### Activity
Pictures stay out of this copy; please retype only the lines from the start of the records through the line with "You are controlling".

Segment Start: Record extracts

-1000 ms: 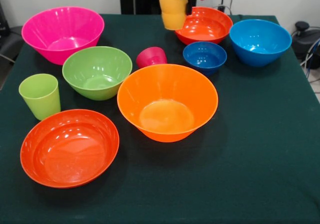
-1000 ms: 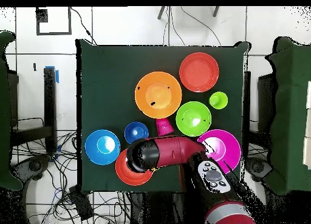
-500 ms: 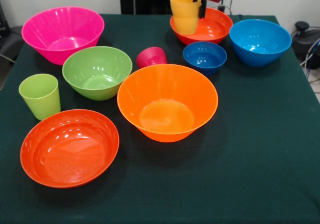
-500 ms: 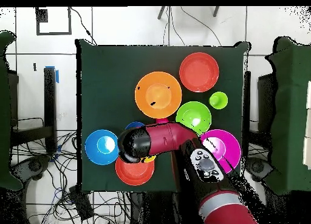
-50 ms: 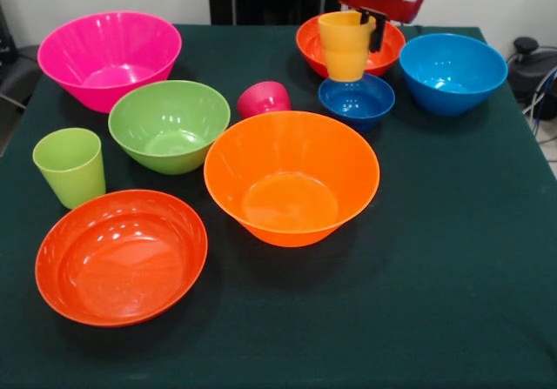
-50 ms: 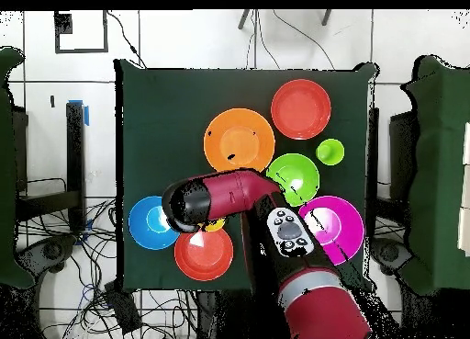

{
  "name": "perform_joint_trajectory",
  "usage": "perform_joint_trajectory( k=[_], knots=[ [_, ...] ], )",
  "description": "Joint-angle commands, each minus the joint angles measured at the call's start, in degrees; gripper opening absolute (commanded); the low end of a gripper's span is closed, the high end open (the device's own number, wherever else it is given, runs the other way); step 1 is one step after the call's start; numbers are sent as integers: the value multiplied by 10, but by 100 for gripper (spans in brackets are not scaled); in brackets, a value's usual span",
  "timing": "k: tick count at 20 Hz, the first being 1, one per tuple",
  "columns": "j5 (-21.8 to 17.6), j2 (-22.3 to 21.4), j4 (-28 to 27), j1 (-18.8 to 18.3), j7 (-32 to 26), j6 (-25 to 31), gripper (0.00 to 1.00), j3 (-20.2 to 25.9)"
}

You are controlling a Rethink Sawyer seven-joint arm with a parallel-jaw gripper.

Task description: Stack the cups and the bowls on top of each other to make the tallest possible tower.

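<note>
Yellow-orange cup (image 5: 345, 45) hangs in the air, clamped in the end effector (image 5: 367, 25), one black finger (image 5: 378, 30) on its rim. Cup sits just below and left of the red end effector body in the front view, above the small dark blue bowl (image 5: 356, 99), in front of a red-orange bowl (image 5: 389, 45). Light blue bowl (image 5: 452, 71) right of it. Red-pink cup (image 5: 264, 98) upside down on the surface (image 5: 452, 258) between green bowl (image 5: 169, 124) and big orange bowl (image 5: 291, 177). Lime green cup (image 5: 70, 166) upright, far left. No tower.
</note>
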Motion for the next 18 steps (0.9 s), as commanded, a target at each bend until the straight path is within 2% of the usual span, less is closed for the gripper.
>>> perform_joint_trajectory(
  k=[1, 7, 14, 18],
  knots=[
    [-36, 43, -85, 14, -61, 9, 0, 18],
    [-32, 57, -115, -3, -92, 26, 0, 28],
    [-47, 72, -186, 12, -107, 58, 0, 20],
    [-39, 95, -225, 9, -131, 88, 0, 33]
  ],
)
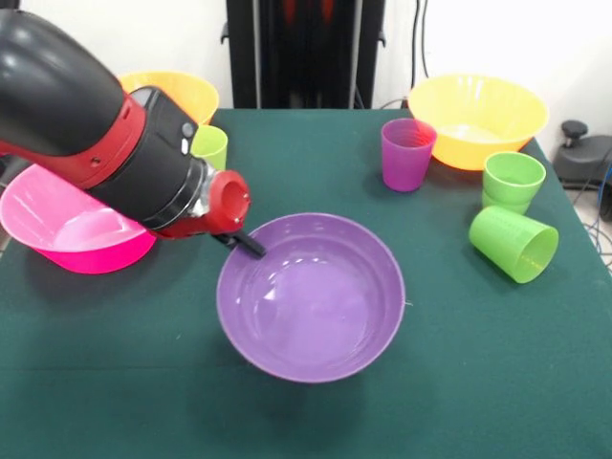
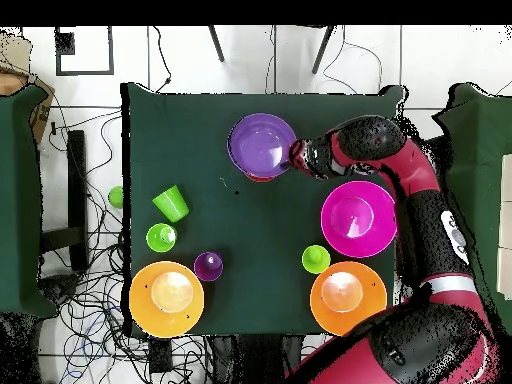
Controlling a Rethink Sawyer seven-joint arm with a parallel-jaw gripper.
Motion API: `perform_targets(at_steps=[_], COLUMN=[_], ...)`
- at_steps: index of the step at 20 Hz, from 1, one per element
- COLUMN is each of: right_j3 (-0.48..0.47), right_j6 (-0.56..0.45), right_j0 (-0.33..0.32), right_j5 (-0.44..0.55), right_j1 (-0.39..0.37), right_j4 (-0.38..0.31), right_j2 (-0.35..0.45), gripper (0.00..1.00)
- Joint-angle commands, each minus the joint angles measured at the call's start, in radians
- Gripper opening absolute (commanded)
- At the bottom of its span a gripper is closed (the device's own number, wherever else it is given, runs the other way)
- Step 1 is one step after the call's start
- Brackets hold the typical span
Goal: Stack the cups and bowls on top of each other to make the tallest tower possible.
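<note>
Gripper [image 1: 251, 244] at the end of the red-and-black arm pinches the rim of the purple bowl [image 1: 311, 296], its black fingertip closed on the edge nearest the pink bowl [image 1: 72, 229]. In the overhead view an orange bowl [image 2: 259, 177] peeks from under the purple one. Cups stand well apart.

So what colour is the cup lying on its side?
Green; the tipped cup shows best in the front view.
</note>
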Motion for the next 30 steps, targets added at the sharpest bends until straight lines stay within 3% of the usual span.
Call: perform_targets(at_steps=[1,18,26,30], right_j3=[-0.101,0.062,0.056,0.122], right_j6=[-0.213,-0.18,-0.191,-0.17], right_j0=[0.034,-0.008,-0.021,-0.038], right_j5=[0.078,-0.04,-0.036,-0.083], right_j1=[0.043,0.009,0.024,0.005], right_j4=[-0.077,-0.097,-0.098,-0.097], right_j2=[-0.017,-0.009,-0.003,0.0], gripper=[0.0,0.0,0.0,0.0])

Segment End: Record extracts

### Result
-1000 ms: 
-1000 ms: 
-500 ms: 
-500 ms: 
-50 ms: 
-50 ms: 

{
  "name": "perform_joint_trajectory",
  "usage": "perform_joint_trajectory( k=[_], knots=[ [_, ...] ], )",
  "description": "Joint-angle commands, each minus the joint angles measured at the call's start, in degrees; gripper opening absolute (commanded); the low end of a gripper's span is closed, the high end open (the device's own number, wherever else it is given, runs the other way); step 1 is one step after the call's start; numbers are sent as integers: the value multiplied by 10, but by 100 for gripper (spans in brackets are not scaled); in brackets, a value's usual span",
  "timing": "k: tick count at 20 Hz, the first being 1, one per tuple",
  "columns": "j5 (-21.8 to 17.6), j2 (-22.3 to 21.4), j4 (-28 to 27), j1 (-18.8 to 18.3), j7 (-32 to 26), j6 (-25 to 31), gripper (0.00 to 1.00), j3 (-20.2 to 25.9)"
}

You are controlling a Rethink Sawyer seven-joint arm with a parallel-jaw gripper.

No further output is required for this exercise.